• EXERCISE DETAILS: In the listing below, find the line with "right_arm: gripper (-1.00" and the line with "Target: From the". Repeat those two lines and all lines between them exactly.

↓

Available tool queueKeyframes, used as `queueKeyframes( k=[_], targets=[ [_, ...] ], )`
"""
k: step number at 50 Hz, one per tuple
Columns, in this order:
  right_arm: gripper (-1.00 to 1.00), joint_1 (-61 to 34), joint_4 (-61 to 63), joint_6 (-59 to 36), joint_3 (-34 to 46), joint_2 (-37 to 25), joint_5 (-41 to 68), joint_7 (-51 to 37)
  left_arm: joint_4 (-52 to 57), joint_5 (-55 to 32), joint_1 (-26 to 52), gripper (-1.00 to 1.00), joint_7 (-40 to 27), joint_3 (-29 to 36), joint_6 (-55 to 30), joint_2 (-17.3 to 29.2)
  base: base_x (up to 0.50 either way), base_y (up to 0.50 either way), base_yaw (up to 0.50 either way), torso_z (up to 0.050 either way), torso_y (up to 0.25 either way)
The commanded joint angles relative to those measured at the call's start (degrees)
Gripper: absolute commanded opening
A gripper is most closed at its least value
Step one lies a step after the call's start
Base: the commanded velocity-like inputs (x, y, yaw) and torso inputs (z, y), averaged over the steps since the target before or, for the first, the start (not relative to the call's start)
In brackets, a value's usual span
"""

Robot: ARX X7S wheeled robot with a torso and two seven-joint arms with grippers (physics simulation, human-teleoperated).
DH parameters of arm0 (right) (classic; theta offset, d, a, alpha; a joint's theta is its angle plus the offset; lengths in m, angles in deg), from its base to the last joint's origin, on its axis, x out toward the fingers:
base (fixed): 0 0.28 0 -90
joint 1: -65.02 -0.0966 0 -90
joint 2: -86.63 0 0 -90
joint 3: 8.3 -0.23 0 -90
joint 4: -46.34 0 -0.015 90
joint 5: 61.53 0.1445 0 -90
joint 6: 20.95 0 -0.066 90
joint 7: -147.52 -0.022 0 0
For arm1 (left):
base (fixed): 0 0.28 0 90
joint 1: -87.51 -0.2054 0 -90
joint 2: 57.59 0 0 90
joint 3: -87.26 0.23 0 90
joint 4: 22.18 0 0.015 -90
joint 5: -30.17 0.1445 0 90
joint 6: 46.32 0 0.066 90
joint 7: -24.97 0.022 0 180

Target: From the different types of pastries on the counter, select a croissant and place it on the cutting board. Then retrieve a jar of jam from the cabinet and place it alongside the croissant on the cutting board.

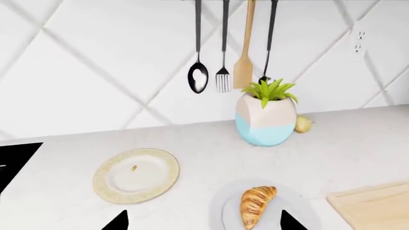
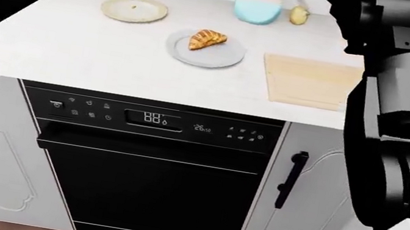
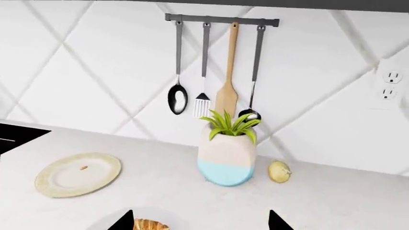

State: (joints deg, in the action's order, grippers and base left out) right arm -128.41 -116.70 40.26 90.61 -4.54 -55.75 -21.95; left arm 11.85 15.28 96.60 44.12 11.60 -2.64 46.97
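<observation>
the croissant (image 2: pixel 207 39) lies on a grey plate (image 2: pixel 226 58) on the surface (image 2: pixel 116 51), left of the board (image 2: pixel 309 82). both hands spread wide, holding nothing.

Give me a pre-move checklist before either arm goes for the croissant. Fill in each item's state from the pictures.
1. Croissant located, lying on the grey plate: ok.
2. Nothing on top of the croissant or touching it besides the plate: ok.
3. Cutting board bare and ready to receive it, beside the grey plate: ok.
4. Left gripper open, croissant in line between its fingertips in the left wrist view: ok.
5. Right gripper open and empty: ok.
6. Jar of jam located: cannot tell, no jar or cabinet interior shows in any view.
</observation>
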Motion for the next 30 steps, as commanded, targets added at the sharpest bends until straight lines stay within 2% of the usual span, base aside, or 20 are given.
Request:
queueKeyframes(
  k=[1, 9, 17, 18, 22, 26, 30],
  targets=[
    [1.0, -0.4, -1.9, -0.5, -2.2, -0.3, -3.0, 0.9, 4.7, -0.6, -0.8, 1.0, 0.2, -0.1, -5.5, 0.9, 0.29, 0.0, 0.0, 0.0, 0.0],
    [1.0, 1.7, -1.9, -2.2, -1.4, 0.1, -4.0, 3.0, 5.2, -1.7, -4.8, 1.0, 0.5, -1.1, -5.3, 1.6, 0.29, 0.0, 0.0, 0.0, 0.0],
    [1.0, 1.6, -1.6, -5.2, 0.7, -0.8, -4.8, 5.8, 10.2, -2.9, -8.5, 1.0, 0.3, -1.6, -9.0, 2.6, 0.29, 0.0, 0.0, 0.0, 0.0],
    [1.0, 1.8, -0.2, -6.4, 0.9, -1.1, -4.9, 6.3, 12.5, -3.3, -9.2, 1.0, 0.0, -1.8, -10.5, 2.9, 0.29, 0.0, 0.0, 0.0, 0.0],
    [1.0, 8.0, 17.5, -18.2, 1.0, -2.7, -4.3, 6.8, 20.3, -5.2, -11.5, 1.0, -0.9, -3.1, -15.8, 4.0, 0.29, 0.0, 0.0, 0.0, 0.0],
    [1.0, 11.1, 27.0, -24.7, 0.5, -3.9, -3.7, 6.8, 27.7, -7.2, -13.2, 1.0, -1.5, -4.2, -21.0, 4.8, 0.29, 0.0, 0.0, 0.0, 0.0],
    [1.0, 12.4, 34.9, -30.5, 0.5, -5.7, -3.1, 8.0, 29.9, -7.8, -13.0, 1.0, -1.5, -4.3, -22.6, 5.2, 0.29, 0.0, 0.0, 0.0, 0.0]
  ],
)
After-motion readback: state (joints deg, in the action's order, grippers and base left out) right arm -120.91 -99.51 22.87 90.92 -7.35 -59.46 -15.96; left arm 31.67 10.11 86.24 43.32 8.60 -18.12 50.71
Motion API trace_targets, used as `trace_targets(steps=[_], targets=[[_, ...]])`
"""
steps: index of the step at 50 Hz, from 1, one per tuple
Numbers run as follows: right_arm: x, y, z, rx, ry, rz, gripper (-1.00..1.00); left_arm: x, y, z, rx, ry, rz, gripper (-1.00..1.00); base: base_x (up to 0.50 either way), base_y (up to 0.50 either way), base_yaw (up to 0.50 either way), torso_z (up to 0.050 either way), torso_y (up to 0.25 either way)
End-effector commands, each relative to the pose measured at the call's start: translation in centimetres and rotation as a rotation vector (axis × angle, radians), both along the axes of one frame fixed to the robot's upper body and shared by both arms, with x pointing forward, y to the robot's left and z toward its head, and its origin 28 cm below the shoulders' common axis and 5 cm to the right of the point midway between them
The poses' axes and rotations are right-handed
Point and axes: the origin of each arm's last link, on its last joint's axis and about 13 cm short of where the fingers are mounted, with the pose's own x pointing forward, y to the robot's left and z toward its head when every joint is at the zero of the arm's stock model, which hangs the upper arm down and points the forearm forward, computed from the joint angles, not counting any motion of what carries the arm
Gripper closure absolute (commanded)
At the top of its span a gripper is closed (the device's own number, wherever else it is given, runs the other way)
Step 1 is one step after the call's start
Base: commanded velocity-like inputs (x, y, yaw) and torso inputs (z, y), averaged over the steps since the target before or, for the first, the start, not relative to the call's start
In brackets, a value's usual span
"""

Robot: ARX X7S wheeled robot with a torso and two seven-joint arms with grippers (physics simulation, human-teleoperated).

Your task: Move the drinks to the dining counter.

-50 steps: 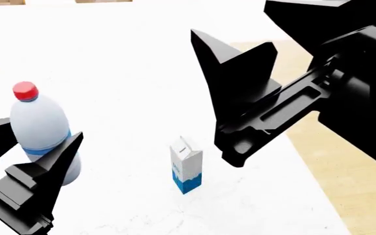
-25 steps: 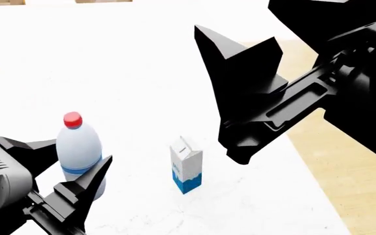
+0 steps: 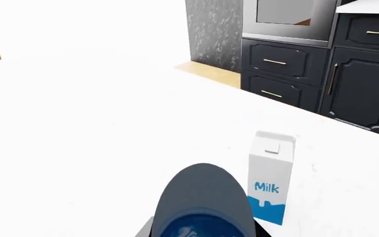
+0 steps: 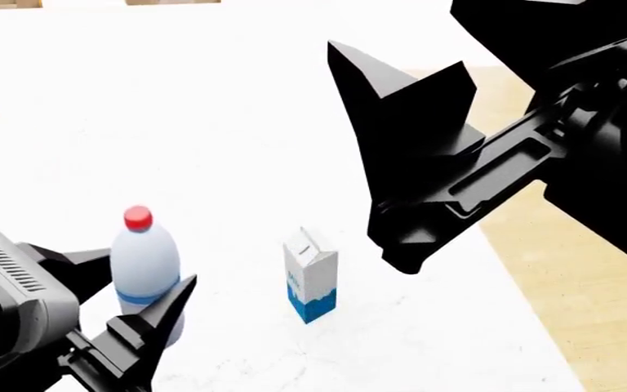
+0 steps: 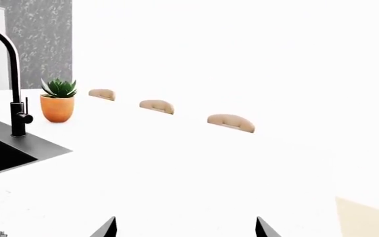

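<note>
Clear plastic on that water bottle (image 4: 144, 265), so I'd guess it's light and a bit squishy, probably slick too. It's sitting upright between the left gripper's (image 4: 128, 302) fingers, which look clamped on its lower half around the blue label. That seems like the sane place to hold it: low and on the wide part, not up by the red cap where it'd tip. From the left wrist view you just see the bottle's rounded body right up against the camera.

Just to the gripper's right, standing free on the white counter (image 4: 237, 122), is the milk carton (image 4: 311, 276). Small, boxy, likely light and a little crushable, so flat sides are the spot to pinch, gently. It's already on the dining counter by the look of it.

Further right, the right gripper (image 4: 401, 114) hangs above the counter, spread wide with nothing in it. Its wrist view shows the faucet (image 5: 8, 74) and sink (image 5: 5, 150), plus a potted plant (image 5: 58, 101).

No wine bottle in sight.
</note>
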Motion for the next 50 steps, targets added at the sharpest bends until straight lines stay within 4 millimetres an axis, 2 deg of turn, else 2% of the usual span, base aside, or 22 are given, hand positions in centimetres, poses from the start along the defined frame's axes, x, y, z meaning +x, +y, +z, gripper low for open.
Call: trace_targets(steps=[1,21,22,50], targets=[[0.0,0.0,0.1,0.000,-0.002,0.001,-1.00,0.2,0.0,-0.4,-0.009,0.013,0.002,1.00,0.00,0.00,0.00,0.000,0.000],[-0.1,-0.1,0.1,0.000,-0.004,-0.002,-1.00,0.3,0.0,-1.5,-0.002,0.040,-0.012,1.00,0.00,0.00,0.00,0.000,0.001],[-0.1,-0.1,0.1,0.000,-0.004,-0.001,-1.00,0.3,0.0,-1.4,-0.001,0.039,-0.013,-1.00,0.00,0.00,0.00,0.000,0.000],[-0.1,0.0,0.1,0.003,-0.005,-0.006,-1.00,0.2,0.1,-0.8,-0.001,0.014,-0.004,-1.00,0.00,0.00,0.00,0.000,0.000]])
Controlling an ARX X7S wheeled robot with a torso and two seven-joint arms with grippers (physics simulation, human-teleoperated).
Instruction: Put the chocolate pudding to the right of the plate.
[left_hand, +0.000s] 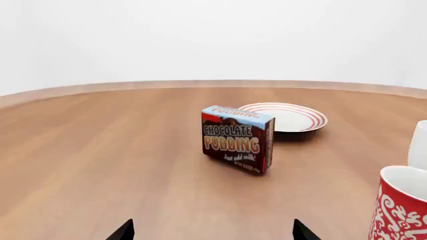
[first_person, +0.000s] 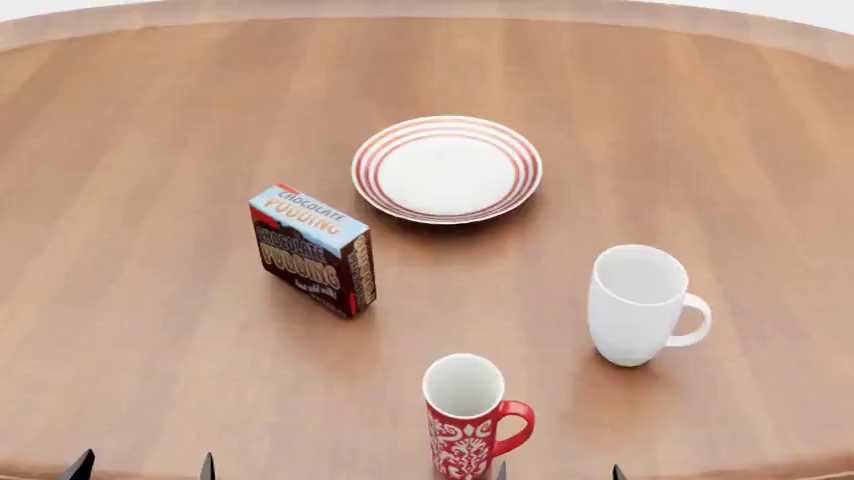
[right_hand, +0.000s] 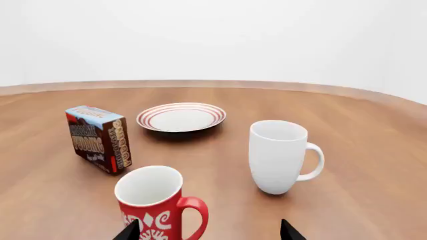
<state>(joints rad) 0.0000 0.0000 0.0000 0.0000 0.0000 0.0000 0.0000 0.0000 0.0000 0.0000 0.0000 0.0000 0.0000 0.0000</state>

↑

• ANSWER:
  right_arm: gripper (-1.00 to 1.00), joint_1 (-61 to 34), joint_4 (-61 to 63), joint_6 (-59 to 36), joint_3 (-34 to 46), joint_2 (-37 to 25), joint_5 (-41 to 68), joint_7 (-51 to 37)
  left_arm: joint_4 (-52 to 57), joint_5 (-55 to 32), joint_1 (-26 to 52), gripper (-1.00 to 1.00), joint_7 (-40 to 27), joint_3 (-29 to 36), joint_6 (-55 to 30), joint_2 (-17.3 to 29.2)
  base: base_x (up to 0.50 either way), base_y (up to 0.50 either way), base_yaw (up to 0.50 either way), torso_z (up to 0.050 either way), torso_y (up to 0.25 either way)
The commanded joint angles relative to those measured at the call's start (degrees)
Gripper: absolute commanded opening
A gripper is most closed at its least value
Step one lies a step after the call's start
Base: the commanded velocity-like inputs (x, y, yaw) and torso inputs (z, y), averaged over the steps since the target before or, for the first, the start (not relative to the call's start)
In brackets, a value's usual span
"""

Robot: ARX X7S wheeled robot with a torso and two seven-joint arms with grippers (physics simulation, human-teleoperated).
DH parameters of arm0 (right) (classic; theta offset, d, a, alpha; a joint's theta is its angle plus the offset; lengths in m, angles in deg), from its base to the last joint's origin, on its axis, x out toward the fingers:
base (fixed): 0 0.28 0 -90
joint 1: -65.02 -0.0966 0 -90
joint 2: -86.63 0 0 -90
joint 3: 8.3 -0.23 0 -90
joint 4: -46.34 0 -0.015 90
joint 5: 61.53 0.1445 0 -90
joint 6: 20.95 0 -0.066 90
joint 7: -147.52 -0.022 0 0
For arm1 (left):
base (fixed): 0 0.28 0 90
joint 1: -87.51 -0.2054 0 -90
joint 2: 57.59 0 0 90
joint 3: -87.26 0.23 0 90
joint 4: 22.18 0 0.015 -90
joint 5: -30.17 0.1445 0 90
joint 6: 46.32 0 0.066 90
joint 7: -24.97 0.022 0 180

Target: From the different types of pastries on the counter, select a croissant and place it on the cutting board. Then retrieve a jar of jam from the cabinet and place it alongside the croissant on the cutting board.

Nothing remains to add to the answer.